▶ COLLECTED MATERIAL:
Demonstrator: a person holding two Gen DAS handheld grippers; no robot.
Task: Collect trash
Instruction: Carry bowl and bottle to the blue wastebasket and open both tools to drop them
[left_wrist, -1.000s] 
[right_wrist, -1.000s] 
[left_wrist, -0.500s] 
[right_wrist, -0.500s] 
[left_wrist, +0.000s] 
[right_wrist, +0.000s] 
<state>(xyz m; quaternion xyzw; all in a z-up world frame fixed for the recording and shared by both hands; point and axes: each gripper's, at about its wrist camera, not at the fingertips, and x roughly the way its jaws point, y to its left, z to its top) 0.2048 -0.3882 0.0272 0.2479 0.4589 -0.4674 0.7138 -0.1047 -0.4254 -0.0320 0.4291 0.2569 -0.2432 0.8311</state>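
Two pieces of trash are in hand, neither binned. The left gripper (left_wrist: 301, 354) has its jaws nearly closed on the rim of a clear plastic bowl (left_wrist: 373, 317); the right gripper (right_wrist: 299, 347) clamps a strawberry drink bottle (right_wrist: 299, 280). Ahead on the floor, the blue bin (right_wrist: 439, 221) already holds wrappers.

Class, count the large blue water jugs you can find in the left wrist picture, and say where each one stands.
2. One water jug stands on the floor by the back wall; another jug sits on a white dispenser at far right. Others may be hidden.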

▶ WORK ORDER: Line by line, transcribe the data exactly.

▶ REPLY TO THE TASK:
Demonstrator: a person holding two Gen DAS handheld grippers; no robot.
Task: Collect trash
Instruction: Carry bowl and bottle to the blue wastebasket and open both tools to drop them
[left_wrist, -1.000s] 
[right_wrist, -1.000s] 
[left_wrist, -0.500s] 
[right_wrist, -0.500s] 
[left_wrist, +0.000s] 
[right_wrist, +0.000s] 
<state>(xyz m; quaternion xyzw; all in a z-up world frame fixed for the recording and shared by both hands; point and axes: each gripper's, at about its wrist camera, not at the fingertips, and x roughly the way its jaws point, y to its left, z to its top) 0.2048 -0.3882 0.0272 0.2479 0.4589 -0.4674 0.7138 -0.1047 -0.4254 -0.0320 0.4291 0.2569 -0.2432 0.8311</state>
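Two pieces of trash are in hand, neither binned. The left gripper (left_wrist: 301, 354) has its jaws nearly closed on the rim of a clear plastic bowl (left_wrist: 373, 317); the right gripper (right_wrist: 299, 347) clamps a strawberry drink bottle (right_wrist: 299, 280). Ahead on the floor, the blue bin (right_wrist: 439, 221) already holds wrappers.

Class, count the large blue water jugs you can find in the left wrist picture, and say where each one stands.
2. One water jug stands on the floor by the back wall; another jug sits on a white dispenser at far right. Others may be hidden.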

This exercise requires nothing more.